Екатерину Павловну Байдарову он знал по сцене. Она была актрисой. И Сережа верил, что она "настоящая", и любил ее, как актрису, и тем более робел теперь. И картины Хмелева он видел на выставках, и не раз ими восхищался. Это был тот самый Хмелев, имя которого упоминалось в известном деле братьев Беспятовых: это ему так неожиданно досталось беспятовское наследство, из-за которого спорили другие. После этих событий прошло два года. Сереже пришлось познакомиться с Александром Кирилловичем Хмелевым в дни, когда этот художник "нашел себя", как говорится, и не столько в живописи своей, сколько в жизни.

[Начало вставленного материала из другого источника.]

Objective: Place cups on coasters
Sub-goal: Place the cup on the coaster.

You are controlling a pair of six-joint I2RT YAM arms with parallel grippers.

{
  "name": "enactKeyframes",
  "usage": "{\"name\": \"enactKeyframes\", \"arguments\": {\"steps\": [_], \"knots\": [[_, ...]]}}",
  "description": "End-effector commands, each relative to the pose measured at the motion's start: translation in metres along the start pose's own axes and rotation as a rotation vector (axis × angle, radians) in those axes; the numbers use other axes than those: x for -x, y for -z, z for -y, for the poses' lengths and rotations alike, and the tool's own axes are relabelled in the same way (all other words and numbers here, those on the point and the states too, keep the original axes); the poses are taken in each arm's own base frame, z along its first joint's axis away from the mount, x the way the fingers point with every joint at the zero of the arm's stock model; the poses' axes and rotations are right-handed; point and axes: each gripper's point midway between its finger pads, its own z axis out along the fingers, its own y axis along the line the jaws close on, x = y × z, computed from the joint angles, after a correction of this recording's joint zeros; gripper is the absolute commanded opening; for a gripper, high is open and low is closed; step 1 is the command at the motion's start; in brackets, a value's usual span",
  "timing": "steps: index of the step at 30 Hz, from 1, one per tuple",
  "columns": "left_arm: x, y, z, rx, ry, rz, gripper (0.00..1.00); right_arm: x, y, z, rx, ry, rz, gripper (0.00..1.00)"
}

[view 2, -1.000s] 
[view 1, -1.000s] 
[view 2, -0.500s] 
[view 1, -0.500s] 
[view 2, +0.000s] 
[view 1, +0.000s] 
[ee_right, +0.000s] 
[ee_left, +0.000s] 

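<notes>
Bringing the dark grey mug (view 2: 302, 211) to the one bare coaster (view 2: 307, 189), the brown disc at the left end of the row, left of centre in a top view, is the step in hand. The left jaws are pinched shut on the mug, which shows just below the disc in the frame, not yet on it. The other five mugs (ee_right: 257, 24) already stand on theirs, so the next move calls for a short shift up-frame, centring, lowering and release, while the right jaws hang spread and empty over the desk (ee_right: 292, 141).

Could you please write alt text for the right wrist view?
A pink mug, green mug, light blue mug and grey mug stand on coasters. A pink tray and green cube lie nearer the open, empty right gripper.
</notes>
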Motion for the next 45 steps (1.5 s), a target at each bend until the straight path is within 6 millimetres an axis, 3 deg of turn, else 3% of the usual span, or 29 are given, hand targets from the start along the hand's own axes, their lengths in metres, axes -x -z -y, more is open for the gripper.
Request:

А такой человек очень был нужен Сереже.

Итак, Сережа пошел к Байдаровой. Он не был уверен, что Верочка согласится на это свидание, но она согласилась охотно.

Сердце у Сережи упало, когда он вошел в комнату, где была Верочка; его предупреждали, что Верочка больна серьезно, но он все-таки не представлял себе до той поры, что так мучительно и жутко будет увидеть ее изнемогающей в злой лихорадке. Она сидела в кресле, обложенная подушками, и встать навстречу Сереже не могла, только рукою сделала ему знак и улыбнулась печально.

Екатерина Павловна оставила их одних на полчаса.

- Я виновата перед вами. Я оскорбила вас напрасно, - прошептала Верочка.

Но Сережа стал на колени, припал губами к ее бледным пальчикам и, плача, говорил то, чего вовсе и не намерен был говорить.

- Не вы, а я виноват бесконечно. Ах, Верочка! Как мог я избегать вас. Как мог я так пасть. Если бы вместе мы были все эти дни, может быть, иначе все сложилось бы… Но мы будем вместе, мы всегда будем вместе, Верочка… Я уже не мальчик. Я знаю теперь то, чего раньше не знал. Я недостоин вас, Верочка. Но я знаю, что вы великодушная. Вы все-таки позволите мне считать вас сестрою моею. Я буду верным братом вашим. Я буду обожать вас. Ах, Верочка! Какое счастье стоять так на коленях около вас и целовать вашу руку. И вы не прогоняете меня. Какая вы добрая! Я тоже мучился в эти дни. Я пил водку. Как это гадко, Боже мой… Я жил, как во сне. Я был околдован, Верочка. Но теперь я проснулся. Я знаю, где правда. Когда человек один, страшно жить. Но я не один теперь, потому что я вас люблю, Верочка, как сестру, больше, чем сестру. Я так вас люблю, Верочка, что через вас весь мир люблю, землю люблю и каждый цветок, и каждую пылинку. Мы будем вместе, мы будем вместе…

- И я тебя, Сережа, люблю, - прошептала Верочка. - Все дурное, что было, это только испытание нам… А все настоящее впереди…

Они говорили так торопливо, как будто бы давно собирались друг другу высказать все самое важное.

Но вдруг Верочка притихла и поникла.

- Верочка! Что с тобою? - заволновался Сережа, заметив, что она опечалилась.

- Ничего, так… Мне только кажется почему-то, что долго нам еще не быть вместе. Может быть, и лучше это… Тебе, Сережа, дальний путь предстоит, а мне нужен покой какой-то. Я уже устала, милый…

- Нет, нет. Мы вместе. Мы будем вместе, - бормотал Сережа, предчувствуя что-то страшное.

Вошла Екатерина Павловна и запретила Верочке говорить много.

- Ей нельзя. Ей вредно. Вы завтра приходите.

Она говорила мягко, но твердо, как сестра милосердия. А Верочка смотрела на нее с любовью. У Байдаровой с Верочкой была нежная дружба.

Сережа каждый день приходил к Верочке. И к Екатерине Павловне он привык, и она к нему. Почти каждый день приходил и Хмелев.

Сережа с удивлением замечал, как хорошо, ловко и нежно ухаживает Байдарова за больной девочкой. Что-то милое и родное было в этой Екатерине Павловне.